Palatine Township is one of 29 townships in Cook County, Illinois, United States. As of the 2020 census, its population was 114,403. It is the north central township of the six northwest townships that form the Cook County panhandle. Palatine Township was organized in 1850.

==Geography==
According to the United States Census Bureau, Palatine Township covers an area of 36.04 sqmi; of this, 35.69 sqmi (99.04 percent) is land and 0.35 sqmi (0.96 percent) is water.

===Cities, towns, villages===
- Arlington Heights (Portions west of Wilke Road, like Arlington Park)
- Barrington
- Deer Park
- Hoffman Estates Northeast area
- Inverness
- Palatine
- Rolling Meadows (north of Central Road)
- Schaumburg
- South Barrington

===Adjacent townships===
- Ela Township, Lake County (north)
- Vernon Township, Lake County (northeast)
- Wheeling Township (east)
- Elk Grove Township (southeast)
- Schaumburg Township (south)
- Barrington Township (west)
- Cuba Township, Lake County (northwest)

===Cemeteries===
The township contains these cemeteries: Cady, Circle of Life, Deer Grove, German, Hillside, Immanuel Lutheran, Mount Hope, Saint Michael, Salem, Sutherland and Wolfum.
Of these, the Township owns Cady, Hillside, Salem, Sutherland and Wolfum.

===Major highways===
- U.S. Route 12
- U.S. Route 14
- Illinois Route 53
- Illinois Route 62
- Illinois Route 68

===Lakes===
- Baker Lake
- Deer Grove Lake
- Deer Lake
- Hidden Lake
- Inverness Lake
- Lake Irene
- Lake Louise
- Lake Rossiter
- Shadow Lake
- Virginia Lake
- Peregrine Lake

===Landmarks===
- Barrington Forest Preserve (east three-quarters)
- Deer Grove Forest Preserve
- William Rainey Harper College
- Arlington Park

==Demographics==
As of the 2020 census there were 114,403 people, 43,469 households, and 29,301 families residing in the township. The population density was 3,169.50 PD/sqmi. There were 47,408 housing units at an average density of 1,313.42 /sqmi. The racial makeup of the township was 63.47% White, 3.03% African American, 0.71% Native American, 15.09% Asian, 0.03% Pacific Islander, 8.60% from other races, and 9.06% from two or more races. Hispanic or Latino of any race were 17.71% of the population.

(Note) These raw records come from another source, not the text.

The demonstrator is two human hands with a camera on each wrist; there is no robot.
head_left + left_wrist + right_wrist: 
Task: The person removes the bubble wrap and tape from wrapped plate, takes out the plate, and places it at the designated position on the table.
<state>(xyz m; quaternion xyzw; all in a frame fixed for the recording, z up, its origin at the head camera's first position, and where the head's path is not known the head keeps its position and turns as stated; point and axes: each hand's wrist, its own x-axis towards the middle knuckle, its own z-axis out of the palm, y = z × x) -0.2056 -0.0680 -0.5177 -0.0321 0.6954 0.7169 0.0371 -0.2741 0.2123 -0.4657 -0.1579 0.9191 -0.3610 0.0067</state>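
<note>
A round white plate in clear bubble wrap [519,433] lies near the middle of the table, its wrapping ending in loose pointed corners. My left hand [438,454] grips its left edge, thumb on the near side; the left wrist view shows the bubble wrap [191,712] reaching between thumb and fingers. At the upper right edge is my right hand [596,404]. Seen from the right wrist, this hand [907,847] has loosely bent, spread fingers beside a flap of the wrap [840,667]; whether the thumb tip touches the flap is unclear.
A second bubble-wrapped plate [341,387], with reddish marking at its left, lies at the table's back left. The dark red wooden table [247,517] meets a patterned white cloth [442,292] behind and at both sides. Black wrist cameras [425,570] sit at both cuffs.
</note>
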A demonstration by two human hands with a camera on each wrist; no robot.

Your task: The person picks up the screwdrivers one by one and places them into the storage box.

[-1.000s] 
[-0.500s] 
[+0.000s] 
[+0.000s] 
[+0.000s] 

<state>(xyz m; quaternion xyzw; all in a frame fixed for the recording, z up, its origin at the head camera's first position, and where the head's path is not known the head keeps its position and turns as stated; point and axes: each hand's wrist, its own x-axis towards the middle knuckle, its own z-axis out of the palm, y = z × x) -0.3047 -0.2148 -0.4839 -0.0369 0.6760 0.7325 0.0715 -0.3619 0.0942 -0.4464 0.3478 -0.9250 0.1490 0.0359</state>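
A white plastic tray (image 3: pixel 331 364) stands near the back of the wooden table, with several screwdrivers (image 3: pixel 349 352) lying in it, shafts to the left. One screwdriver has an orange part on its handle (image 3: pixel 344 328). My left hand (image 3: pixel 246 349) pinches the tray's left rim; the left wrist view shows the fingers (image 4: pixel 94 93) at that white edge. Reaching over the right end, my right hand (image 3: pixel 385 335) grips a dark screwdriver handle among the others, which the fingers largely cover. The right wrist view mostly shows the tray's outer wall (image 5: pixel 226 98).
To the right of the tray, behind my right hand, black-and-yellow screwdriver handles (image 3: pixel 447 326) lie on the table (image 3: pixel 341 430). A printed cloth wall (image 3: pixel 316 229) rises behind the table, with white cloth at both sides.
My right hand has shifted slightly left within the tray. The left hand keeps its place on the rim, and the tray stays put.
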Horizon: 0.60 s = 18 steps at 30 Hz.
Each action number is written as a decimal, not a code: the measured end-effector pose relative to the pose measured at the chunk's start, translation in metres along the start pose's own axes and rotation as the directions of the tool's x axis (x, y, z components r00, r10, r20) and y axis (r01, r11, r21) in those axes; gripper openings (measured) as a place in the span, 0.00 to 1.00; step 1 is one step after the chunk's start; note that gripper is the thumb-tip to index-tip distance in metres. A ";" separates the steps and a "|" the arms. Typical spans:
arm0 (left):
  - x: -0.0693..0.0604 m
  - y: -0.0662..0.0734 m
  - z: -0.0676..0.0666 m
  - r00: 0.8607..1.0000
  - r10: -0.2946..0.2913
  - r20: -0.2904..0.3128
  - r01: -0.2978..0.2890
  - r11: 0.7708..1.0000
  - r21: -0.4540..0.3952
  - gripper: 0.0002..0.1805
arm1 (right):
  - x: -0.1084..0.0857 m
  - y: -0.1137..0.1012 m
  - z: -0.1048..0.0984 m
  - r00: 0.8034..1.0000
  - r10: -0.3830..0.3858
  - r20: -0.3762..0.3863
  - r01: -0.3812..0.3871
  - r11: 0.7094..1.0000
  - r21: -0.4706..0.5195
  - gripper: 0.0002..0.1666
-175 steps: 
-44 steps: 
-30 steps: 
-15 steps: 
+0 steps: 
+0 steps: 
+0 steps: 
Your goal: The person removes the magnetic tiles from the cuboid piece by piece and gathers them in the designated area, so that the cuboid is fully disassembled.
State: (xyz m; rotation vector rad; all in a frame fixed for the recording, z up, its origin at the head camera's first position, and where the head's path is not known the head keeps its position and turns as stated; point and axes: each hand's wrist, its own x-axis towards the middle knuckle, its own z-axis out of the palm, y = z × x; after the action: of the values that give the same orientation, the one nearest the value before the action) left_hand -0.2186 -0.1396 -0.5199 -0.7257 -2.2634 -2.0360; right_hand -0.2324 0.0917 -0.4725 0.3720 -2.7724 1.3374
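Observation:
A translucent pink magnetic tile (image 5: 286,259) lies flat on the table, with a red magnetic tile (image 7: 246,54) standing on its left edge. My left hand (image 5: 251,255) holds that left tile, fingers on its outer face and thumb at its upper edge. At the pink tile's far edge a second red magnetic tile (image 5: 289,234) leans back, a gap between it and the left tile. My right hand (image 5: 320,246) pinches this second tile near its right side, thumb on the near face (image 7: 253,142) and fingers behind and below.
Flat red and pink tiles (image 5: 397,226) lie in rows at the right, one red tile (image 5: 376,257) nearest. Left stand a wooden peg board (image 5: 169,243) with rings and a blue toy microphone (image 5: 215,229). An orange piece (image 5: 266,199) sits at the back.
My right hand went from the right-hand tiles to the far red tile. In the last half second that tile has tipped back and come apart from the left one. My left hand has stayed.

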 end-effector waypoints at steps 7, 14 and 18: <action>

There were 43,469 households, out of which 31.80% had children under the age of 18 living with them, 52.31% were married couples living together, 10.66% had a female householder with no spouse present, and 32.59% were non-families. 25.90% of all households were made up of individuals, and 9.40% had someone living alone who was 65 years of age or older. The average household size was 2.56 and the average family size was 3.12.

The township's age distribution consisted of 24.0% under the age of 18, 5.8% from 18 to 24, 28.2% from 25 to 44, 27.4% from 45 to 64, and 14.7% who were 65 years of age or older. The median age was 38.6 years. For every 100 females, there were 93.9 males. For every 100 females age 18 and over, there were 96.7 males.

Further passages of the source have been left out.